Check page 302 of the manual in reference to custom function #7.  Also try pressing your info button when the screen goes off.


----------



## khrisxtine (Jan 3, 2014)

ok, this is weird.. so i've been taking random pictures and the screen would turn off after each picture.. instead of me turning it off this time, I literally let it sit for 5 minutes (screen was still off).. because I was searching in google to try to figure out what's going on with it.. I pick it back up and the lcd went back on it's own.. 

so far I've been testing out the camera, the screen hasn't turned off.. I don't remember pressing info, but then again I could've done that on accident because I was freaking out the LCD was broken and started pressing everything lol.. but let's cross our fingers and hope it doesn't happen again.. I'll keep you all updated.. I turned it off for now.. have to run some errands with my kiddos and i'll be back.


----------



## khrisxtine (Jan 4, 2014)

Okay, just in case you all were wondering.. It just magically started working just fine! I've been using it all day and no lcd issues.
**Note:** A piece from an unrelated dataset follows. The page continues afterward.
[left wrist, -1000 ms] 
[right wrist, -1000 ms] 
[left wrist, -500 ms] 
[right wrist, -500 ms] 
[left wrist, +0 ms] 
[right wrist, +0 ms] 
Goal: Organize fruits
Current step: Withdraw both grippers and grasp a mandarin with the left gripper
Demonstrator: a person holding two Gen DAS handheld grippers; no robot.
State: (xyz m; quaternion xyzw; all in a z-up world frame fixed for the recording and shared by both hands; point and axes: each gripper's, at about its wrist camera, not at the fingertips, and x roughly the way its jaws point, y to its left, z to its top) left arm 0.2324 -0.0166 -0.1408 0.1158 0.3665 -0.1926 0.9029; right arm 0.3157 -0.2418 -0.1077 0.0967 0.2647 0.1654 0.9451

Maybe I did just so happen to press the "info" button and turned it off when I thought it was broken. 

Thank you to everyone that responded! I truly appreciate all the help.


----------



## khrisxtine (Jan 8, 2014)

I asked this in a different forum, but no responses for a few days.. thought I'd ask it in here 

I misplaced my remote for the T2i, I needed something quick, so I picked up a wireless remote from best buy (it's a rocket fish brand - the remote wireless shutter control) For my new T5i.

Now my question is.. because I remember it worked for my T2i, but I can't seem to figure out how to get it to work for the T5i... How do I use the remote to start/stop video? Everytime I press the button, it only takes a picture. Before, my T2i (the remote I previously had only had one button as well) it would start/stop video on video mode. My T5i takes only pictures when in Video Mode and I can't figure it out or find it in the manual. I was hoping someone on these forums could help me out?


----------



## Gavjenks (Jan 8, 2014)

You probably simply cannot control video remotely with that remote.  The simple ones like that simply act as proxies for the shutter button. If you pushed the shutter button on the actual camera, it would take a still photo, not start/stop video, so thats what the remote does too.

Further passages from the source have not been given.